Picture the scene: it is one we have all endured, gleefully bounding through the festival gates, fresh from a sleepless and uncomfortable stay in a suspicious-smelling tent. Your sneaky and ingenious methods of smuggling a litre of Stella in a water bottle have failed you but “No matter,” you think to yourself, “there is beer inside!” Yes, there is beer inside, but rather than the cheap and cheerful fare of a semi-chilled can for a reasonable price befitting of such an event you stare in abject horror at what you see before you. Yes, my friend. The large signs that proclaim: CARLING £4.50.
A chill goes through you (which has nothing to do with the presence of the beer, lukewarm and sticky as it is) as you gaze up at this ominous legend. There are two things very, very wrong with this. Firstly, £4.50 for a beer? Why, that’s more than you pay in the heaving pubs of Central London! Secondly, Carling!? Or if fate deals a further blow, Tuborg!? Possibly the worst lagers in the world and the festival organisers have the audacity to ask you to pay through the nose for it! What do you do? Go through an (unthinkable) beer-less day while your more foolhardy friends get fuzzily drunk on these warm monstrosities? Or do you suck it up and gloomily fork over your hard earned cash for a drinking experience that would usually be deemed less than adequate? A conundrum indeed.
Why do festivals feel the need to charge such ludicrous amounts for a beer? (And food – if you can call it that as well, for that matter?) After asking for an arbitrarily high wad of cash for the honour of camping in an uneven field the organisers refuse your attempts at supplying your own food and drink in the arena then whack up the price. Sure, you may say it is good business sense to fleece your customers, and again, sure, it’s slightly more difficult to supply these things in a field but not that difficult. And what about festivals on the continent?
The Groezrock festival, held in late April is a smallish punk and hardcore venture just outside of Antwerp, Belgium.
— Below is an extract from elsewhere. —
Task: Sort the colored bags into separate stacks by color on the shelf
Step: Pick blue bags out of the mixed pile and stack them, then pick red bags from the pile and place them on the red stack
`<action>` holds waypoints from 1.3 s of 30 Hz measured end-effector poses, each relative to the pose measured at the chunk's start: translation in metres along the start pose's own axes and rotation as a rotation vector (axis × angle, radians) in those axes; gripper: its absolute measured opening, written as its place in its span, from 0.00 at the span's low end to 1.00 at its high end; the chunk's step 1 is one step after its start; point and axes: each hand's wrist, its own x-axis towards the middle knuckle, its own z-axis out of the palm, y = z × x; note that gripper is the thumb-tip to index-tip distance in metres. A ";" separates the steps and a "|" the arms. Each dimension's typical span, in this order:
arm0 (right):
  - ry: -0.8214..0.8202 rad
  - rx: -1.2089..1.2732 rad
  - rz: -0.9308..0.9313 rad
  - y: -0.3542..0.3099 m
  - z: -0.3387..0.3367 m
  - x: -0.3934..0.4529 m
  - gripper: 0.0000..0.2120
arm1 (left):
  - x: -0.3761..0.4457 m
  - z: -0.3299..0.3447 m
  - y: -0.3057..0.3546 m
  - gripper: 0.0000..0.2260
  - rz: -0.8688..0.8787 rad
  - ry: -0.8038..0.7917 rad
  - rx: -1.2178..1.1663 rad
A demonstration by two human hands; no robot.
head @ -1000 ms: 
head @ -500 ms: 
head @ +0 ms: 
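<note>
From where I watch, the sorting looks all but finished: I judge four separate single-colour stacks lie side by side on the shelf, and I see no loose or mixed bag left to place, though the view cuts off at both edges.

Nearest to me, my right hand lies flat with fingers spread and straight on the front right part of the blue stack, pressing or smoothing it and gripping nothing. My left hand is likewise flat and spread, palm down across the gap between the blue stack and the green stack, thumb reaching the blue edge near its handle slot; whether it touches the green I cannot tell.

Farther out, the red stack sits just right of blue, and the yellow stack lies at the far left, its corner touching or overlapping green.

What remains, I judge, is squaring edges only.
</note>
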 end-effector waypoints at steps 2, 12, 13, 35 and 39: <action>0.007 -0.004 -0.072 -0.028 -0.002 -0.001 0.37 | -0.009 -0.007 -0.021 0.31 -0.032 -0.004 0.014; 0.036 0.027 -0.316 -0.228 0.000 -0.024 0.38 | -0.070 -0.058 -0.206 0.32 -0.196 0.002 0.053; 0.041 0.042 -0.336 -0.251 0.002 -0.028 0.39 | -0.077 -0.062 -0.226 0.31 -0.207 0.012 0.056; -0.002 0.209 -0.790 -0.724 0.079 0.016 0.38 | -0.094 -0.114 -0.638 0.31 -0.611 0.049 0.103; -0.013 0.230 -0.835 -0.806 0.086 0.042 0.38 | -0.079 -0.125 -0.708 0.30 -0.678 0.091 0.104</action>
In a relatively remote area the organisers manage to set up a pretty civilized environment which makes Reading and Leeds resemble a medieval battleground, complete with associated diseases. There were a variety of beers on offer, including some for those of adventurous tastes, and of course the obligatory Jager / energy drink combo. Every possible combination of food is available from the stalls that line the main festival area, from stir-fry to paninis and spaghetti. Vegetarian options were fantastic and most importantly, everything was satisfyingly low priced, with queues reduced massively through the use of food and drink tokens. These tokens could be bought in groups of five or ten for a meagre amount of Euros, then used each day. Additionally, picking up thirty used cups from the floor earned punters a free Jupiler beer, encouraging a more environmentally friendly attitude to things.
The thought put in to this festival made for an incredibly friendly atmosphere; no fights breaking out over a spilled pint or a dropped burger. Just a field full of satisfied customers feeling that rather than the aim of the festival being to suck their finances dry, perhaps the organisers’ aim was towards everyone having a good time?